Un ejemplo es Verde, Pintón y Maduro, que tiene 6 años en el mercado, cuenta con tres locales que dan trabajo a 30 personas. Aquí hay bolones por tamaños, desde uno de 6 centímetros hasta uno de 12 centímetros, el último tiene la forma de un balón de fútbol americano.
Andrea Espinoza, vocera del local, indicó a Diario EXPRESO que para diferenciarse crearon la costumbre de “tunear al bolón”. Es decir agregarle más de un determinado ingrediente. Por ejemplo, el ‘arrechito’ lleva más maní quebrado.
Mientras se hacía la entrevista al local llegó Karen Andaluz, una migrante ecuatoriana que vive en Madrid desde hace 19 años y está de visita en Guayaquil. Por ello lo primero que buscó fue desayunar un bolón. Indicó que extrañaba la sazón de su tierra. “En España hay restaurantes que venden bolones, pero no es lo mismo. La delicia está en mi ciudad donde nací, Guayaquil”, dijo.
En el recorrido se observó que los locales en las primeras horas de la mañana se mantienen llenos de los amantes de un desayuno reforzado. Son cientos de bolones que preparan y todos los emprendedores consultados reconocen que el local precursor es El Café de Tere, que tiene unos 31 años en el mercado.
Otro ejemplo de los negocios que tienen la meta de crear una cadena de comida es Sambolón, su dueño Christian Fierra manifestó que abrió su primer local hace tres años, ahora tiene tres y planifica abrir otros dos.
Una visión diferente tiene el negocio de Viejo Verde. Los planes son crecer como franquicia, tras 6 años de estar en el mercado, indicó el propietario Carlos Cedeño.
En Quito la afición por el verde no es menos. Allí Don Bolón pone el toque diferente, ofrece el Cotopaxi, el bolón con camarones, el cuatro quesos entre otros. Pilar Macías, la propietaria, dijo que estudia abrir un local más en la capital y uno en Guayaquil.

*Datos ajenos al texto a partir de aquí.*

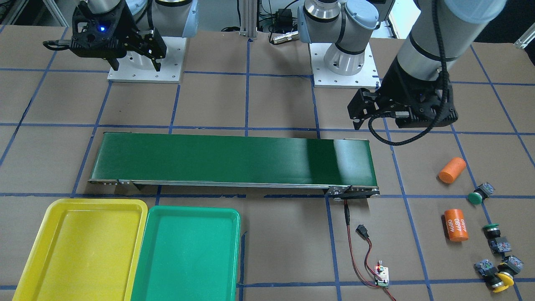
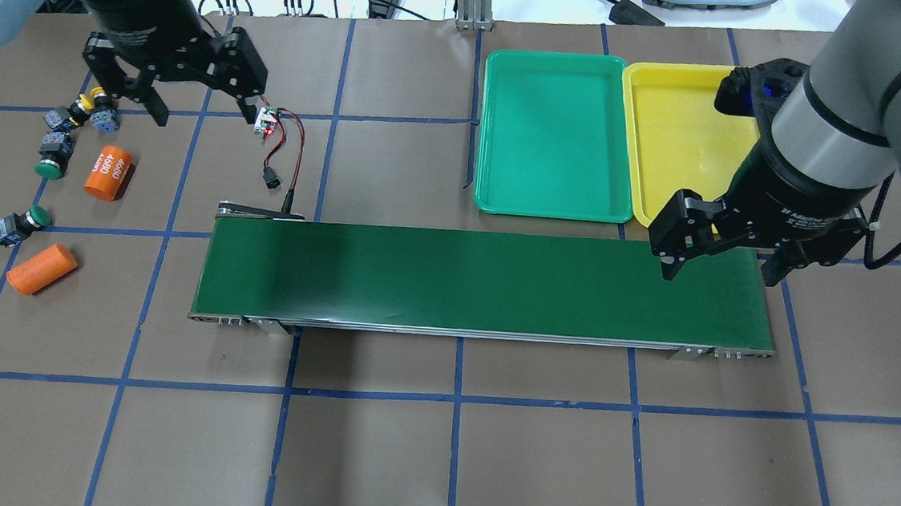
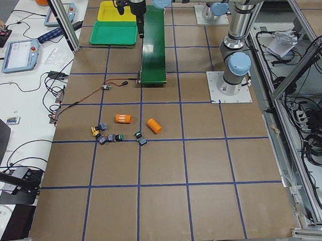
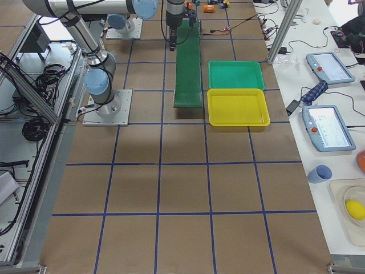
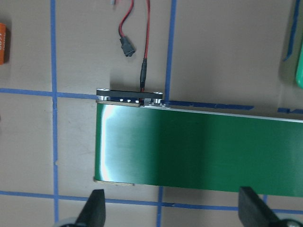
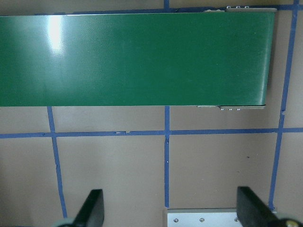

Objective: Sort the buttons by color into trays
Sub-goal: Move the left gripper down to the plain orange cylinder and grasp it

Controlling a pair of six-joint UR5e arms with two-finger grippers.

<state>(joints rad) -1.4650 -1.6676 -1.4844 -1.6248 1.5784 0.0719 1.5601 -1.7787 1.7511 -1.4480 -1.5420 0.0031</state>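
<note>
Four buttons lie on the brown table beyond the belt's left end: two green-capped buttons and two yellow-capped buttons lying close together. The green tray and the yellow tray sit side by side, both with nothing in them. My left gripper is open and empty, up in the air between the buttons and the belt's left end. My right gripper is open and empty above the belt's right end, near the yellow tray.
A long dark-green conveyor belt crosses the middle. Two orange cylinders lie among the buttons. A small circuit board with red and black wires lies by the belt's left end. The arm bases stand behind the belt.
</note>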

En los barrios populares empieza a tener más clientes el verde pollo, que son patacones con pollo brostizado. Se vende en carretilla, en la cooperativa Esmeralda Chiquita, al sur de la ciudad. La preparación es similar al papi pollo.
Indiferentemente de cómo se prepare, el plátano verde, con valor agregado, está generando dólares y empleo, dos cosas que faltan en estos días.
La cifra:
$ 7,5 millones fueron los ingresos de El Café de Tere, en 2017, según la Superintendencia de Compañías.